# PySpark Recommendation System with ALS Algorithm

This Jupyter notebook demonstrates building a recommendation system using PySpark, with the ALS (Alternating Least Squares) algorithm. ALS is a collaborative filtering algorithm commonly used for recommendation systems.

## Introduction to Recommendation Systems

Recommendation systems are crucial for providing personalized recommendations to users based on their preferences and past interactions. They analyze user-item interactions to generate recommendations.


# Loading and Displaying Ratings Data

We initialize a Spark session using `SparkSession.builder.getOrCreate()` and load ratings data from a JSON file named "movies 1.json" into a DataFrame named `ratings`. We select columns "user_id", "product_id", and "score" from the dataset, caching it for efficiency. Subsequently, we limit the DataFrame to the first 10,000 rows using `ratings.head(10000)` and create a new DataFrame from this limited data.

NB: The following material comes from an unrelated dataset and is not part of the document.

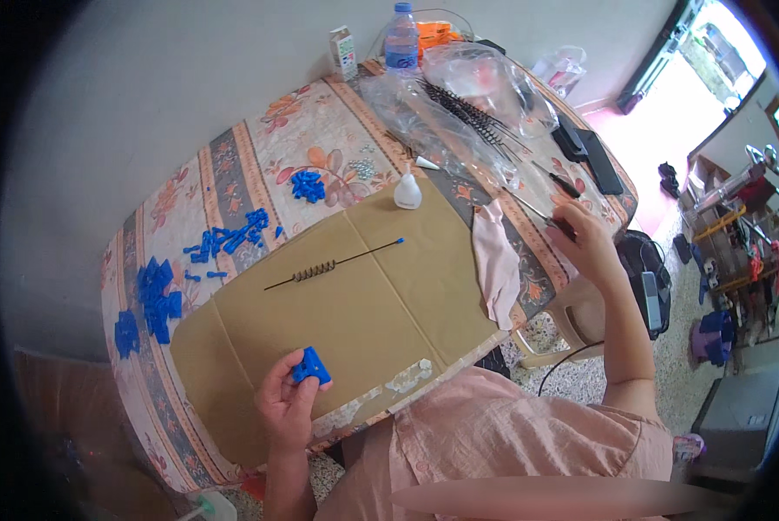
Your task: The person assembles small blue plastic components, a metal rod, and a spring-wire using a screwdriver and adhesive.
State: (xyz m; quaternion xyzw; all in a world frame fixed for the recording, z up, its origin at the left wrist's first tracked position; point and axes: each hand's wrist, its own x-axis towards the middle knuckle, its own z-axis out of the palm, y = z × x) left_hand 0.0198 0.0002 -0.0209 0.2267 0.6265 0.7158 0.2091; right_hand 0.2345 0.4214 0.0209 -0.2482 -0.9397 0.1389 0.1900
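Left hand (287, 401) at six o'clock pinches a blue plastic piece (310, 366) over the cardboard sheet (354, 304), fingers clamped on it. Right hand (585, 239) at three o'clock closes on a thin dark rod (552, 219) at the table's edge. This looks like a pick-up step; next, rod must meet piece. A wire with a spring (333, 264) lies at centre. A white glue bottle (407, 189), small carton (343, 52) and water bottle (401, 39) stand toward twelve.

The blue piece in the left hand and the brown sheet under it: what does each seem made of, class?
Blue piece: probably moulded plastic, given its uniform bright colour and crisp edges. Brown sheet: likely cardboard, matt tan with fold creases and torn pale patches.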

Finally, we display the first 5 rows of the `ratings` DataFrame.


In [None]:
from pyspark.sql import SparkSession
from pyspark.sql import functions as f

spark = SparkSession.builder.getOrCreate()

ratings = spark.read.json("movies 1.json").select("user_id","product_id","score").cache()
ratings = ratings.head(10000)
ratings = spark.createDataFrame(ratings)

ratings.show(5)

# Collaborative Filtering with ALS Algorithm

We import necessary modules for collaborative filtering using the ALS algorithm, including `ALS` from `pyspark.ml.recommendation` and `StringIndexer` from `pyspark.ml.feature`. We create `StringIndexer` instances for columns "user_id" and "product_id" to convert them into numerical indices. Then, we construct a `Pipeline` to apply indexers sequentially to the `ratings` DataFrame. After indexing, we split the data into training and validation sets using `randomSplit()`. We initialize the ALS model with specified parameters and fit it to the training data. Finally, we make predictions on the validation data and display the first 10 predictions.


In [None]:
from pyspark.ml.recommendation import ALS
from pyspark.ml.feature import StringIndexer
from pyspark.ml import Pipeline

indexers = [
    StringIndexer(inputCol=column, outputCol=column+"_index").fit(ratings)
    for column in ["user_id", "product_id"]
]

pipeline = Pipeline(stages=indexers)
ratings_indexed = pipeline.fit(ratings).transform(ratings)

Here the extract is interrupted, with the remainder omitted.